Restate verbatim the span of lines below between the line with "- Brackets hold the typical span" and the line with "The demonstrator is", including those two lines, and only that span.

* * *

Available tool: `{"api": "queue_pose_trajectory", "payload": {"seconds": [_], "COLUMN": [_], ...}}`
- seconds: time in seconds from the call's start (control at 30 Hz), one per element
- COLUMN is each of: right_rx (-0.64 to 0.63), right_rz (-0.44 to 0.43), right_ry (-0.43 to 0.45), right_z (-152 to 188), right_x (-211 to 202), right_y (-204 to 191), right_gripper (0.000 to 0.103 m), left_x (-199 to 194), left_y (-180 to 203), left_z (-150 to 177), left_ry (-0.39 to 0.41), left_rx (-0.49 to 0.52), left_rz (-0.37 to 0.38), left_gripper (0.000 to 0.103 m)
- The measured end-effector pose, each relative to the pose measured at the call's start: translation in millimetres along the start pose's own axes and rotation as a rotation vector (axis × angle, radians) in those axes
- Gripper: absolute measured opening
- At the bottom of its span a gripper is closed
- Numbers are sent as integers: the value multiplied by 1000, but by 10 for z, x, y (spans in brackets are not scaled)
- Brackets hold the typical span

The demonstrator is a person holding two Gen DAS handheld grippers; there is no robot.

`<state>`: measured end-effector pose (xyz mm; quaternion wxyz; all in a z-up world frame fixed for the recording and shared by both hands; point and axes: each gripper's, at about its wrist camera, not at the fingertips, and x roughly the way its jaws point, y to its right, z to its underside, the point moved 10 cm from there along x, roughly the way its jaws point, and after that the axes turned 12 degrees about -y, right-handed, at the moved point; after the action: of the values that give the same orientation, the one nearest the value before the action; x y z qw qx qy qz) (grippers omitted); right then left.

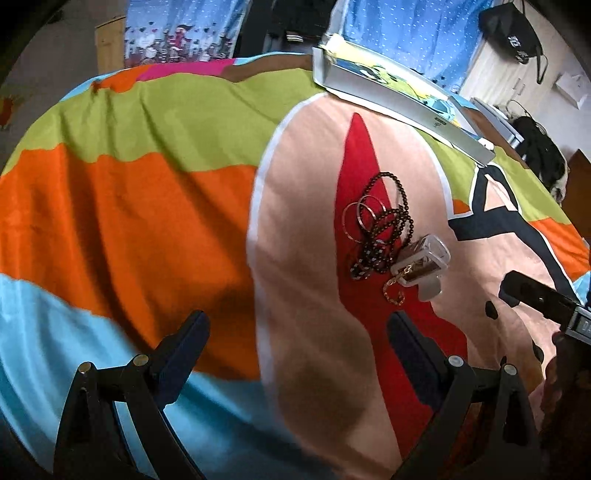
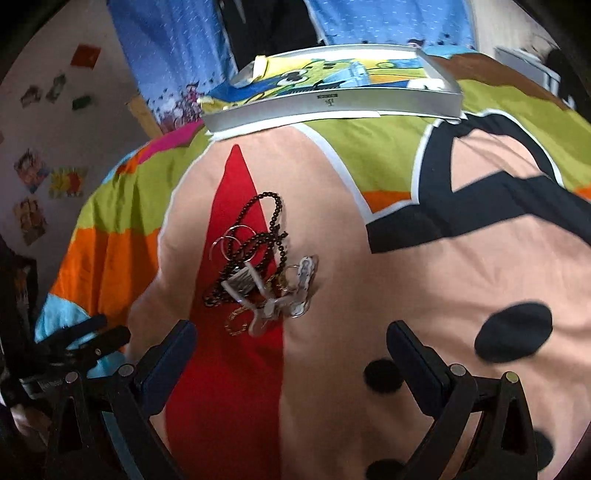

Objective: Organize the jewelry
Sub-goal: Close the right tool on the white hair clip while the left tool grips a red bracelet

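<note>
A tangled jewelry pile lies on the red stripe of the bedspread. It holds a dark beaded necklace (image 1: 391, 214) (image 2: 275, 218), thin metal bangles (image 1: 360, 218) (image 2: 236, 240), a clear plastic clip (image 1: 424, 262) (image 2: 303, 284) and a gold chain (image 1: 393, 291) (image 2: 236, 321). My left gripper (image 1: 295, 325) is open, low and left of the pile, with nothing between its fingers. My right gripper (image 2: 291, 332) is open too, just short of the pile, the gold chain near its left finger. Neither touches the jewelry.
A shallow grey box (image 1: 436, 122) (image 2: 332, 105) with a cartoon cloth inside sits beyond the pile on the colourful bedspread (image 1: 129, 192) (image 2: 461, 288). Blue curtains (image 2: 177, 48) hang behind. A dark bag (image 1: 513, 29) hangs on the wall at far right.
</note>
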<state>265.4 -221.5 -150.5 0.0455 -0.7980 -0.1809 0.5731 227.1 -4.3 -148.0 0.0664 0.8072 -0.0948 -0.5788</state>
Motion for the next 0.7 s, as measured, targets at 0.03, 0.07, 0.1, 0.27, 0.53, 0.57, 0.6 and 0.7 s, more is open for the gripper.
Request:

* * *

● Task result:
- Brackets hold the typical span

The demonstrator is a person holding two Gen DAS handheld grippers; there is no robot.

No additional work remains on the exercise.